The Queen Anne style pumphouse of the Kingston Waterworks in Kingston, Massachusetts, is a unique brick building capped with a hipped roof and wood shingle tower over the arched entrance, surmounted by a bell-cast metal roof. The structure was built in 1888 from plans by Quincy Adams Faunce, a mason, who likely worked with an architect to design the building. Before the building was completed, residents had to pump and transport their own water. This was until the first private Kingston Aqueduct Company formed, when householders of means bought stock in the company. The Aqueduct Company used a natural spring near a local pond.
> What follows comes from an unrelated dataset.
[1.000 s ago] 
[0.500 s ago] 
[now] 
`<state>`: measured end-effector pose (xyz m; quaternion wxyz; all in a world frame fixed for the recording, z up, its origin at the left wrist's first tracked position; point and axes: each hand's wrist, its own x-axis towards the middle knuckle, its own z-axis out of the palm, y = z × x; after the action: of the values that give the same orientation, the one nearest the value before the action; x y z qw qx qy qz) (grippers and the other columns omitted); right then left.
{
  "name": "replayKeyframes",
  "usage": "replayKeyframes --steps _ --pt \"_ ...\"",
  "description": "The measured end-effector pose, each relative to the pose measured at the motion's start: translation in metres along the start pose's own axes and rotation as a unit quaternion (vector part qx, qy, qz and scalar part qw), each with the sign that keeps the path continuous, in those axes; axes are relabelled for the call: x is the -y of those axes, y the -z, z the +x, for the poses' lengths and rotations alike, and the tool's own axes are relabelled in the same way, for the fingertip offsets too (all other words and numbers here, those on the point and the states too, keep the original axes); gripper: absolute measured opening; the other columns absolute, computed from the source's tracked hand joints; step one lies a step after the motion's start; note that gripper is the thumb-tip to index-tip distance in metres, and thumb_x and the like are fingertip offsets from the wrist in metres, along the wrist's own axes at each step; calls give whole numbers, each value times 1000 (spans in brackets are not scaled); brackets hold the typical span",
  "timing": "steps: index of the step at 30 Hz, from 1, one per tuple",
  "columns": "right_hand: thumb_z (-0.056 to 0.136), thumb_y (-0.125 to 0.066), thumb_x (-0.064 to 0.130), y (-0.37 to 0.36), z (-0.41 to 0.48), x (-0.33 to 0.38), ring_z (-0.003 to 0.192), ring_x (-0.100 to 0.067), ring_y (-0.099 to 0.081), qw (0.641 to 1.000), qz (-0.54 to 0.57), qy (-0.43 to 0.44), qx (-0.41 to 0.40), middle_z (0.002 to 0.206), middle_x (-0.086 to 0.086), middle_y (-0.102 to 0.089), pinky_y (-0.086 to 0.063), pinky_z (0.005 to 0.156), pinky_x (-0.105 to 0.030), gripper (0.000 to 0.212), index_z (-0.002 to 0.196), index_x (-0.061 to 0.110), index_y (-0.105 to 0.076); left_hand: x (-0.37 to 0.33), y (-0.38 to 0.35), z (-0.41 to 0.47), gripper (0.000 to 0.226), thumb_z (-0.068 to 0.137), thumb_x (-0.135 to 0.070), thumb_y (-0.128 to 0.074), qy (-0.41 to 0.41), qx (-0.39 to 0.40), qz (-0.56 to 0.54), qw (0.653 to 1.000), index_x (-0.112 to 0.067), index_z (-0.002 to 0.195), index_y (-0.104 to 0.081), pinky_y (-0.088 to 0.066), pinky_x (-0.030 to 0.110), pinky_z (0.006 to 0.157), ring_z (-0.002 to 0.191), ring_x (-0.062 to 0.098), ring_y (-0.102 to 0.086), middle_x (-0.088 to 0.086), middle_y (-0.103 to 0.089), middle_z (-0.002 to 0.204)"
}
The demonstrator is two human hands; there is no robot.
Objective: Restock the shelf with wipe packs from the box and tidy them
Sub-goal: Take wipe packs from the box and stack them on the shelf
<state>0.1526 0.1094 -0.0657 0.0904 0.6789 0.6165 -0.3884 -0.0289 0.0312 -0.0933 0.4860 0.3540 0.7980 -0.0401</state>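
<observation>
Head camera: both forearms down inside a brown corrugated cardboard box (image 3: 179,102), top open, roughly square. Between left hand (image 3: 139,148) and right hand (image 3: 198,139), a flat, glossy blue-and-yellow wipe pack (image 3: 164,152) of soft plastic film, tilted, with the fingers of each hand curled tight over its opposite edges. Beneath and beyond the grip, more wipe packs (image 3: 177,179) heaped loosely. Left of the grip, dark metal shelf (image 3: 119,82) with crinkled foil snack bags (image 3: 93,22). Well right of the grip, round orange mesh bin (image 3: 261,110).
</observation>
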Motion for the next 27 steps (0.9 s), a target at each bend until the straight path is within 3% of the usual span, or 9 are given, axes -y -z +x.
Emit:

Before the waterworks, water was piped through the village through hollowed logs with their joints covered with iron bands. The building remains a well-preserved and significant structure that allowed Kingston to grow from a sleepy agricultural town to a vibrant community.

Lynch House // 1889

One of the most unique and enchanting houses in the Ashmont Hill neighborhood of Dorchester is the Lynch House (aka the Sunflower House) at 102 Ocean Street, a landmark example of the Queen Anne architectural style. This residence was designed in 1889 by architect Samuel J. Brown, who worked in the firm of Cummings and Sears before opening his own office in Boston, where he specialized in residential designs. The first owners were Edward C. Lynch, a stair builder, and his wife, Petronella P. Lynch, who was born in Sweden and emigrated to the United States. Architecturally, the Lynch House features a prominent gambrel roof that swells out over the second-floor inset windows, clapboard and shingle siding, sawtooth shingled details over the windows, and the sunflower motif in a panel at the third floor.